FT合成によるCO2を活用した液体燃料合成技術の開発

住友重機械工業株式会社は、CO2活用技術としてミネラル化技術*、藻類培養技術、ダイヤモンド電極によるCO2の電気化学的還元、カーボンリサイクル液体燃料技術などの開発を進めている。カーボンリサイクル液体燃料技術については、CO2を炭素源とするフィッシャー・トロプシュ(FT)合成**で灯油、ジェット燃料、軽油相当の中間留分に変換することにより、現在流通している移動体燃料と組み合わせるなどエンドユーザーの負担を抑制出来る可能性がある。

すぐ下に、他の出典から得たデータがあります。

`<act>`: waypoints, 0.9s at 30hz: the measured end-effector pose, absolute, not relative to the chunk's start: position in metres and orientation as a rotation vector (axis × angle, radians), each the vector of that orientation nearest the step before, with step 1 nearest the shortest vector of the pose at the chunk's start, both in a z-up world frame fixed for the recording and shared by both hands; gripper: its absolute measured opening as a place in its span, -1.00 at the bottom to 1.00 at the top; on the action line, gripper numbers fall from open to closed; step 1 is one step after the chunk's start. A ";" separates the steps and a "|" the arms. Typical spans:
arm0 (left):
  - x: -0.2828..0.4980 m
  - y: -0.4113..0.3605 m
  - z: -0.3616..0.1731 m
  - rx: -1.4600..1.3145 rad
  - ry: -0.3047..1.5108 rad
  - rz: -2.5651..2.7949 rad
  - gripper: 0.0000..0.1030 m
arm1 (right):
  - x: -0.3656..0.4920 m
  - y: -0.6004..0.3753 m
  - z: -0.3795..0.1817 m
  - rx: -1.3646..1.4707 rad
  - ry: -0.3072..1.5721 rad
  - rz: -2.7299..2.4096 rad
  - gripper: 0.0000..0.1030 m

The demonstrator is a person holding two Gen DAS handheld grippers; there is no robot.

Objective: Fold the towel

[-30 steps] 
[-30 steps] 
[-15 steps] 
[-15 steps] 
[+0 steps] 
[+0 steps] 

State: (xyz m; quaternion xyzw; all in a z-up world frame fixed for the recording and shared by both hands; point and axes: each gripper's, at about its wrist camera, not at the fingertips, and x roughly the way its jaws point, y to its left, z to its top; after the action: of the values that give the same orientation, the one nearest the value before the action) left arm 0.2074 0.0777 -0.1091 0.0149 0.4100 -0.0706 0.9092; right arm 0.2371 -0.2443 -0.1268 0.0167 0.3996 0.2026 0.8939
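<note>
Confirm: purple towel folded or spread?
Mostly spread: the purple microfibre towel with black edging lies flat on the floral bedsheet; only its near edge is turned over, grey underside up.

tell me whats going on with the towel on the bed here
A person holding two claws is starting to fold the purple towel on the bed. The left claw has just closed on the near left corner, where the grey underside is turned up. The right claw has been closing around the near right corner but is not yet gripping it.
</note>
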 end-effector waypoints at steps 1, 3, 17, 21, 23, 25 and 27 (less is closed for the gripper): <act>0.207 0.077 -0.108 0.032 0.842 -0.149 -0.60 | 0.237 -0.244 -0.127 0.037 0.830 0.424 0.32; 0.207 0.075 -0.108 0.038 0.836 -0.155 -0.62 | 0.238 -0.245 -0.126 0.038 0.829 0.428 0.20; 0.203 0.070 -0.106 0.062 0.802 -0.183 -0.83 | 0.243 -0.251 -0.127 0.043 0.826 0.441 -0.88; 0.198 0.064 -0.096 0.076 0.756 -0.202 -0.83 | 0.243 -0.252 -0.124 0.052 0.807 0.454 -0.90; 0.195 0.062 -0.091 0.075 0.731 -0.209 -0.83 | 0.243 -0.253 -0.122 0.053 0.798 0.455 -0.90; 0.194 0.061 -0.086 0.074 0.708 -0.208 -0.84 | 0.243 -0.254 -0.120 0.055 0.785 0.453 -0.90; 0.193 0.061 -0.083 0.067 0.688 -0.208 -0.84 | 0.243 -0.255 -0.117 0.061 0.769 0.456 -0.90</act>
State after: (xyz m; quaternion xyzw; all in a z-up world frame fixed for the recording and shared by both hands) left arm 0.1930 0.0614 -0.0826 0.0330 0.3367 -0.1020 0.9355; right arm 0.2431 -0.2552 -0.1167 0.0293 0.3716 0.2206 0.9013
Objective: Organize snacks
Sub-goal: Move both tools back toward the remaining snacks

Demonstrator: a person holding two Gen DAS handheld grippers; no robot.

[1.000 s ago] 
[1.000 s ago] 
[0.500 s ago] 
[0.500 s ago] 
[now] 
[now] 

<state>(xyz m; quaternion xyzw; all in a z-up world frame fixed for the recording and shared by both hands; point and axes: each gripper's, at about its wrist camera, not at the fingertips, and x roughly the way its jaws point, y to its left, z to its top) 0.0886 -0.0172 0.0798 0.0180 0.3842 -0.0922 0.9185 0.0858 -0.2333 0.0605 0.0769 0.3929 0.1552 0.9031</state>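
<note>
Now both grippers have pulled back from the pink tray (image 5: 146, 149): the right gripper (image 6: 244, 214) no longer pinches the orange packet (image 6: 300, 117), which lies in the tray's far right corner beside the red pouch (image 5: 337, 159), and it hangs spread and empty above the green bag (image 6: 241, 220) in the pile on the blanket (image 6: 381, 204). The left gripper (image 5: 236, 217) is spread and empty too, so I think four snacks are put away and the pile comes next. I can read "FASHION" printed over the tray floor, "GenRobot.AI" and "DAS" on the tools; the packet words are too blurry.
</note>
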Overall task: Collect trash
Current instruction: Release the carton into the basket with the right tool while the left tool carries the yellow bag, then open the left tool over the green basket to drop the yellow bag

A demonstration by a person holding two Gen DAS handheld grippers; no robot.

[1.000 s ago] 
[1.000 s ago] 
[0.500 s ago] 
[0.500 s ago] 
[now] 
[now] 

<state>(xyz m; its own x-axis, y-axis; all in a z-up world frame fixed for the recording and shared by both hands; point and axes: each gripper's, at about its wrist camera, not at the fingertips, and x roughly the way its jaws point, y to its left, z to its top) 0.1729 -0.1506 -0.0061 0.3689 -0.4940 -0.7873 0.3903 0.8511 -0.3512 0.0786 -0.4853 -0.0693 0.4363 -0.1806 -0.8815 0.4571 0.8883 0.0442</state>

反応特性を改善する助触媒を添加したFT触媒を用いることによりCO2-CO-H2フィードにおいて常圧でも液状炭化水素およびワックス分が生成されることを確認。CO2を含むフィードを用いるスラリー床反応形式FT合成の検討を進めており、2025年に50L規模ベンチ試験を開始すべく、技術開発を進めている。

 

FT燃料合成プロセス
出典:住友重機械工業資料

 

合成燃料の特徴
出典:住友重機械工業資料

 

*バイオマス灰から抽出したカルシウム分にCO2を吹込みCaCO3として固定する技術
**COと水素から触媒反応で石油代替となる液体高水素を合成する反応プロセス

 

 

参照URL

二酸化炭素を20%混合した合成ガスからのFT合成燃料生成に成功

https://www.shi.co.jp/info/2023/6kgpsq000000mrde.html

CCUSバリューチェーンのデジタルプラットフォーム

三菱重工業株式会社は、日本アイ・ビー・エム株式会社と共同で、CCUSバリューチェーンのデジタルプラットフォーム「CO2NNEX」を開発中である。CO2NNEXは、CO2回収、輸送、利活用や貯留を含むCCUSのバリューチェーンを、実測のCO2データと、関わるプレーヤー間の取引をIoT・ブロックチェーンでつなぐもの。CCUSバリューチェーンをデジタル化し、可視化と価値の追跡を可能にし、将来的にはCO2や環境価値の取引そして全体最適を可能とする事を目論む。CO2NNEXを通じた、CO2エコシステム構築の加速と活性化により、2050カーボンニュートラルへの貢献を目指す。

 

CCUSデジタルプラットフォームのイメージ
出典:三菱重工Webサイト

 

 

2022年中にプラットフォームの基盤が完成。現在それを元に国内外の様々なCCS/CCUプロジェクトのステークホルダーと共にデジタル実証を計画又は開始している。CO2NNEXに集まるCCUSのデータを利用することで、様々なサービスプロバイダがそれぞれの価値提供が行えるようにオープンなプラットフォームを構築していきたい。

 

CCUSバリューチェーン全体像
出典:三菱重工Webサイト

 

そうまIHIグリーンエネルギーセンター

IHIは東日本大震災の復興から地域経済再生のための新しい街づくりを目指して,福島県相馬市と連携し、スマートコミュニティ事業拠点「そうまIHIグリーンエネルギーセンター(以下、「SIGC」)」を2018年4月から運営している。下図に示すようにSIGCは太陽光発電による再生可能エネルギーをエリア内で地産地消し、さらに、防災機能の充実、地域活性化を目指すことをコンセプトとしている。

 

スマートコミュニティモデル
出典:IHI資料

 

2020年9月、SIGCで生産・貯蔵されたカーボンフリー水素を技術実証に活用する水素研究棟「そうまラボ」を同センター内に新設された。そうまラボでは、カーボンフリー水素などを使用し、メタンやアンモニア、オレフィンなどを合成する「Power to X」技術を検証することを想定している。そうまラボに設置したメタンを合成する試験装置は、水電解で得た水素とCO2を原料にして12Nm3/hのメタンを合成できる。

 

 

そうまラボ(左)と同所に設置された12.5Nm3/h規模のメタネーション設備(右)
出典:IHI資料

 

政府が宣言している2050年までのカーボンニュートラル化を達成するためには、地域再エネの有効活用とカーボンフリー水素のバリューチェーン構築が重要な役割を担うと考える。SIGCで培った地産地消エネルギーマネジメント技術とPower to X技術は、それらに欠かせないキーテクノロジーであるため、IHIはスマートコミュニティモデルの普及・拡張に取り組んでいる。